Preachers who are gifted communicators — who are articulate, and who use emotional techniques and sad stories and tear-jerking approaches, and who get the mood music playing behind the scene, and who can create a manipulative environment – can effect in people behavior changes and even alter their basic values, yet never need to use the Word of God.
But what is the result? What is the ultimate result? Is it true regeneration? Of course not! The only legitimate tool is the Scripture. The only legitimate bridge to change is the mind. Liftin also says in this article,
In an excellent article on attitude change in the Handbook of Social Psychology (IH,173), psychologist William McGuire suggests that human attitude change may be broken down into at least five steps or levels: attention, comprehension, yielding, retention, and action.
In other words, change moves across that kind of spectrum. People go from attention (something gets their attention) to comprehension, to yielding, to retention and, finally, to action. And he writes, “The hearers must go through each of these steps if communication is to have ultimate persuasive impact, and each depends on the occurrence on the preceding steps.” The traditional approach to homiletics seems to suggest that the goal of preaching is the third step — YIELDING.
Probably, you have experienced a sermon like that. The preacher began by getting your attention. Then their was a certain amount of comprehension, and then they started talking about your need to surrender, your need to yield. They started to play the organ, the mood music began. Maybe you have been in a meeting where they “played and they played” and they kept telling people to raise their hands or ”come down the aisle.” And they tried to force or manipulate the YIELDING, and not with clarifying truth, but with sounds and sights. They use peer-pressure, guilt-tripping, and ambience to evoke a response or a decision. But that is sheer manipulation!
I am not saying that people can’t be converted in a situation like that, but I am saying that people who aren’t being converted get swept up in it. The people who are converted, are converted because they comprehend the truth, and because the Spirit of God effects the transformation.
Now, Liftin says, “I suggest that the preacher’s goal should not be viewed as the yielding step at all but simply the previous step, comprehension.” I want to let you know that I agree with that absolutely. I think it is the preacher’s responsibility to get ATTENTION and COMPREHENSION. It is the Holy Spirit’s responsibility to produce YIELDING, RETENTION, and ACTION. That’s not my job.
It is not my task, as the preacher, to manipulate my hearers to do something emotionally. All the slick techniques, all the gospel-marketing packages, all the pulpit histrionics of jumping and stomping and flailing around and beating the organ, and doing whatever they do to create the mood; all the sad stories, the mood music, the endless invitations, the hand raising, the walking, all of that kind of pressure is not preaching the Word. It has nothing to do with COMPREHENSION.
The decision of yielding, surrendering and then acting, is between the hearer and God, not between the hearer and the preacher. It is the Holy Spirit’s work.
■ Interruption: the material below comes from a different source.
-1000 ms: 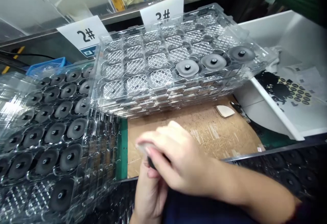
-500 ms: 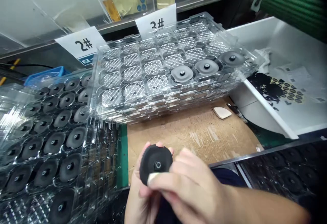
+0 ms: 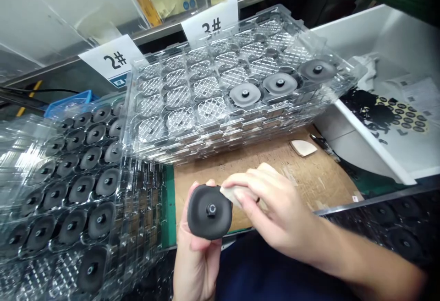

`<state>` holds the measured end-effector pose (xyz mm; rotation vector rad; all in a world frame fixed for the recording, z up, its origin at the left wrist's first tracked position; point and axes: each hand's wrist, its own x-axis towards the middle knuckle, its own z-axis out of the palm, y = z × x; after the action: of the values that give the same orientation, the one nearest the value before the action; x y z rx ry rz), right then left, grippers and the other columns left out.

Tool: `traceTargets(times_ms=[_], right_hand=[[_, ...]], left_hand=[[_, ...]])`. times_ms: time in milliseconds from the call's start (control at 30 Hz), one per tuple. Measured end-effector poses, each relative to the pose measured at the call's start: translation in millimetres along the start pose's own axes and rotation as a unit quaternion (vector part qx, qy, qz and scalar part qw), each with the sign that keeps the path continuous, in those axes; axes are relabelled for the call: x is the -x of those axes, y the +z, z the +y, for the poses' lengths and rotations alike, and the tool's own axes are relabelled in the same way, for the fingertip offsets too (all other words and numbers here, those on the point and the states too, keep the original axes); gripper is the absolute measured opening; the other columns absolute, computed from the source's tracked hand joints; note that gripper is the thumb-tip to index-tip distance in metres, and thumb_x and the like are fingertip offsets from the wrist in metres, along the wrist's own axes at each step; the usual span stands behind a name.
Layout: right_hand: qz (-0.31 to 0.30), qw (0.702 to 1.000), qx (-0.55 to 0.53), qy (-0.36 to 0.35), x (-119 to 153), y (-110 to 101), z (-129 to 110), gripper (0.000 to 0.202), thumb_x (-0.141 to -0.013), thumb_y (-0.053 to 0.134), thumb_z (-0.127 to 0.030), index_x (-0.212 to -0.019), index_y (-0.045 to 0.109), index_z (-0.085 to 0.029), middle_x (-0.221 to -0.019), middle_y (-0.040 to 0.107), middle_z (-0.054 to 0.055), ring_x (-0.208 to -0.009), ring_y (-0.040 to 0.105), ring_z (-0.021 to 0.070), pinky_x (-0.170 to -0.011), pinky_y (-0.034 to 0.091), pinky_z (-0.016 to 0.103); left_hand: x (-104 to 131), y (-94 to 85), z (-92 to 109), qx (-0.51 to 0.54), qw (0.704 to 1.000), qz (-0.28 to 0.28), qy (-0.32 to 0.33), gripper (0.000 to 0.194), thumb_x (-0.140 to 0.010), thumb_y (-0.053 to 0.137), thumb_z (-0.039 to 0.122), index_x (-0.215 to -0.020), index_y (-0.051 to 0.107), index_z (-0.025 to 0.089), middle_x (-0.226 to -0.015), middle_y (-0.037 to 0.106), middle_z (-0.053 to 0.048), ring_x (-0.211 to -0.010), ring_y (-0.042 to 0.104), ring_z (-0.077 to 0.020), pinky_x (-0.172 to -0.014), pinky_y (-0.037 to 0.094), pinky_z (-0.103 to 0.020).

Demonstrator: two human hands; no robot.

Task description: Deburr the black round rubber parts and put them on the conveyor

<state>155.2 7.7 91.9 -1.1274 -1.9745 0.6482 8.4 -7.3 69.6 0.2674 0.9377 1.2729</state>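
My left hand (image 3: 197, 255) is closed around the edges of a black rounded disc (image 3: 201, 221) with a small raised stem in its middle, its face turned toward me. In my right hand (image 3: 275, 205) a whitish flat pad (image 3: 245, 194) is pinched between thumb and fingers. The pad's tip is at the disc's upper right rim; whether it touches cannot be made out. Beyond the hands, a stack of clear plastic trays (image 3: 178, 143) holds three similar discs (image 3: 244, 94) in its front right pockets. A second whitish pad (image 3: 303, 148) lies on the brown board (image 3: 206, 169).
At left stands another stack of clear trays (image 3: 135, 200), its pockets mostly filled with black discs. A white bin (image 3: 374, 147) at right contains black scraps and a sheet of ring-shaped stickers (image 3: 409, 115). Signs marked 2# (image 3: 112, 60) and 3# (image 3: 211, 21) hang behind.
My right hand has moved from the disc's lower edge up to its upper right rim, and the pad in it shows more. The left hand still holds the disc. The view has shifted slightly.
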Motion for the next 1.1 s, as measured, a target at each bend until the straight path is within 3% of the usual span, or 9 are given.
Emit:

Preaching is proclaiming saving truth, sanctifying truth, and strengthening truth from Scripture, the rest is up to the Holy Spirit. So Paul says, I was entrusted with the proclamation. That’s all that I can do. All I can do is to get their attention and bring comprehension. The message is the Scripture, and since the message is the Scripture, beloved, it should be patently obvious to everyone that the proper kind of preaching should be “expository preaching.” That is the only legitimate way to be true to the divine message.
You know as well as I know that I could manipulate people with stories. I mean, you could tell a tear-jerking story and effect emotional trauma on people. You can move people with things other than the Scriptures, but you are working on their feelings and not on their mind. The message is Scripture. And if the message is Scripture and the preacher is to preach the message he has to preach the Scripture; and preaching the Scripture means you must exposit the Word.
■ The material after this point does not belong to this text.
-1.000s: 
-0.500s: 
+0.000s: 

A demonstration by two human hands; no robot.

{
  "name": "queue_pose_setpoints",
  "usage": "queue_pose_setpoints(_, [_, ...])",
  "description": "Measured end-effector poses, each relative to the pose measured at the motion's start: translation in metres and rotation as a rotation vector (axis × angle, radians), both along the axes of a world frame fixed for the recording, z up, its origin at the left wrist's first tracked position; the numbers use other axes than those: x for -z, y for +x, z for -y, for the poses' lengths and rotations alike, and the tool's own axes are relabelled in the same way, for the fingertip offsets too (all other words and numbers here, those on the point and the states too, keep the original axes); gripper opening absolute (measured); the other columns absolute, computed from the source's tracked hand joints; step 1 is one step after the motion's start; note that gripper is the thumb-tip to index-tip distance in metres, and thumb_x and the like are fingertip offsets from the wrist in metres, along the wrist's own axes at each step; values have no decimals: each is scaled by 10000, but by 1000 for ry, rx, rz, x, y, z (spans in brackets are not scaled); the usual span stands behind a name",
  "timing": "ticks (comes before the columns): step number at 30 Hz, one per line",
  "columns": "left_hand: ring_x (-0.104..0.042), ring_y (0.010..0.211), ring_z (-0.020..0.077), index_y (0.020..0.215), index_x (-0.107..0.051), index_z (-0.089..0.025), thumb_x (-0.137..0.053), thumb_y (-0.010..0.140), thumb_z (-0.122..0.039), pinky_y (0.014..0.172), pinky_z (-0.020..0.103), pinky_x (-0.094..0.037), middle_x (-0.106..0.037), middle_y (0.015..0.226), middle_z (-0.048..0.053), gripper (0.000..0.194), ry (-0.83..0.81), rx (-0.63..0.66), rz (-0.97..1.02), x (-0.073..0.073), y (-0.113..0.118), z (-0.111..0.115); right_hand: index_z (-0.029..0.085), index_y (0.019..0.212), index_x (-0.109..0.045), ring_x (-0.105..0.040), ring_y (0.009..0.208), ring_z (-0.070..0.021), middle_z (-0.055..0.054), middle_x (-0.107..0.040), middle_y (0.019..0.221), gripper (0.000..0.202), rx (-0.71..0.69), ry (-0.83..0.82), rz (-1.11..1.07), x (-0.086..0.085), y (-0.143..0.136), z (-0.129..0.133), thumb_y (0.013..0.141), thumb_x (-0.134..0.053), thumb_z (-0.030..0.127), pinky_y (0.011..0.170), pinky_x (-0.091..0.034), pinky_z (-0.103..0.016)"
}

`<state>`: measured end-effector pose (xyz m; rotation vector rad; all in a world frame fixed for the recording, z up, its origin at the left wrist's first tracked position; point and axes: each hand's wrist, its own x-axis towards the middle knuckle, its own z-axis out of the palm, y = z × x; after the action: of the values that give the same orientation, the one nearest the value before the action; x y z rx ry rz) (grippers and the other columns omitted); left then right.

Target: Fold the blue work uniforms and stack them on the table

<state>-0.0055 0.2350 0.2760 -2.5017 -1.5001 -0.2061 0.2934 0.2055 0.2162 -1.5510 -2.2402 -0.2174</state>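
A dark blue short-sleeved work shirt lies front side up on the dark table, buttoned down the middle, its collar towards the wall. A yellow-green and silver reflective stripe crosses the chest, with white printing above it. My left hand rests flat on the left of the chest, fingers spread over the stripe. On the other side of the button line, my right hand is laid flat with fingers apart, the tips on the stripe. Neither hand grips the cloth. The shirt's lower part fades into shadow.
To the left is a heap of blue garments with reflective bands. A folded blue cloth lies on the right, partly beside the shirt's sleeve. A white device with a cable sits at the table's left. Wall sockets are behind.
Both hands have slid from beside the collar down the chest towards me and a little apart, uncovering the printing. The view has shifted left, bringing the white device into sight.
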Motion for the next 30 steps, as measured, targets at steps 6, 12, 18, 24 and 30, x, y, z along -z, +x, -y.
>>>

The preacher’s job is not to force his people to yield through some manipulative process. His job is to make them comprehend the Word of God, which will save them, sanctify them, and strengthen them. That is the goal of expository preaching.
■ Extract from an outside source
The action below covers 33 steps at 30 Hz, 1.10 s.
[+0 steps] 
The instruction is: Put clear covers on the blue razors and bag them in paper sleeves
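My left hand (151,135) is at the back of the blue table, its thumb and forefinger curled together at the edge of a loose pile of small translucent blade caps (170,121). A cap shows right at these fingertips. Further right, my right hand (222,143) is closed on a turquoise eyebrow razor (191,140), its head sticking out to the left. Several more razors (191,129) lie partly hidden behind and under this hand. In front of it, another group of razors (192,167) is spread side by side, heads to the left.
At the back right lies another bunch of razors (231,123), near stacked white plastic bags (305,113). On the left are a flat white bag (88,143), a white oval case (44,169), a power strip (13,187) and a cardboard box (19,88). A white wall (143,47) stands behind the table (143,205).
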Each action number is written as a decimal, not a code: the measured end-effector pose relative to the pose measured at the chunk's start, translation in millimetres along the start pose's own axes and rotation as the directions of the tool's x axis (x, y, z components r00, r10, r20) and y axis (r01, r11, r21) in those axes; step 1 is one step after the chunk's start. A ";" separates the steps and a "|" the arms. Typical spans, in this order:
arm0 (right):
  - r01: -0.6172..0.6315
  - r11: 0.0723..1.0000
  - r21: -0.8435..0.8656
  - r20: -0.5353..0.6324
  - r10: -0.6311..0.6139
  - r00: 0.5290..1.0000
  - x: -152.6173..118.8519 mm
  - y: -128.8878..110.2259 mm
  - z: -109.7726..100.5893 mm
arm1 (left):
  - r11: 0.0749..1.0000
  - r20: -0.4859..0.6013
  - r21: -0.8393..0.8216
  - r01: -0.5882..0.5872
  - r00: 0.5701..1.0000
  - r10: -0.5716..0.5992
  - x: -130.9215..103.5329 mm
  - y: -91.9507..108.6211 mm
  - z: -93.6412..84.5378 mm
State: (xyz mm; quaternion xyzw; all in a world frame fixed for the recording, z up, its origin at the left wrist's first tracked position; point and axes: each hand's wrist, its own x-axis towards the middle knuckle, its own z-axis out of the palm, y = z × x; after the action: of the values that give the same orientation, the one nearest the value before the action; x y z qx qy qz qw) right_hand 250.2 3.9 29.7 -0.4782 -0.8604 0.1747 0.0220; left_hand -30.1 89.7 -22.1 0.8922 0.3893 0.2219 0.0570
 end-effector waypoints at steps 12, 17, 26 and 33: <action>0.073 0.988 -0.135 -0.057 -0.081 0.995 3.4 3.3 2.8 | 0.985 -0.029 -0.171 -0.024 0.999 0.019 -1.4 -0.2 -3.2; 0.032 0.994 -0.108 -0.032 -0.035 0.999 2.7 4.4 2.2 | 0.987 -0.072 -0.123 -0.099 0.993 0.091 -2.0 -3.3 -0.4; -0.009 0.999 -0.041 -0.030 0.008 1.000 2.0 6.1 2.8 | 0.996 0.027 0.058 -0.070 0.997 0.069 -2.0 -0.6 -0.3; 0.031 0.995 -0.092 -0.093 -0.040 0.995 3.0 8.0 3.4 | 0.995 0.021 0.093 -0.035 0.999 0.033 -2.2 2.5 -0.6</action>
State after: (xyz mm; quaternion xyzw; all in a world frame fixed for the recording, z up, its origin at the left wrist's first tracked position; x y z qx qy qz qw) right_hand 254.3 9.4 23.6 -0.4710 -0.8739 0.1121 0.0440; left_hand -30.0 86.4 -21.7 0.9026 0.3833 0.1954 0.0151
What does it mean when we say “expository preaching?” To “exposit” simply means to “explain the meaning.” It means to preach the Bible in such a way, that the meaning of the Bible passage is presented entirely and exactly as it was intended by God. That’s the challenge — the divine Word coming through the preacher.
Walt Kaiser wrote in his wonderful book Towards Exegetical Theology,
It is no secret that Christ’s Church is not at all in good health in many places of the world. She has been languishing because she has been fed, as the current line has it, “junk food.” All kinds of artificial preservatives, and all sorts of unnatural substitutes have been served up to her. As a result, theological and biblical malnutrition has afflicted the very generation that has taken such giant steps to make sure its physical health is not damaged by using food or products that are carcinogenic or otherwise harmful to their physical bodies. Simultaneously, a world wide spiritual famine resulting from the absence from any genuine publication of the Word of God continues to run wild and almost unabated in quarters in the Church.
We have got to get back to preaching the Word of God. That’s our calling. That’s what God has commanded us to do.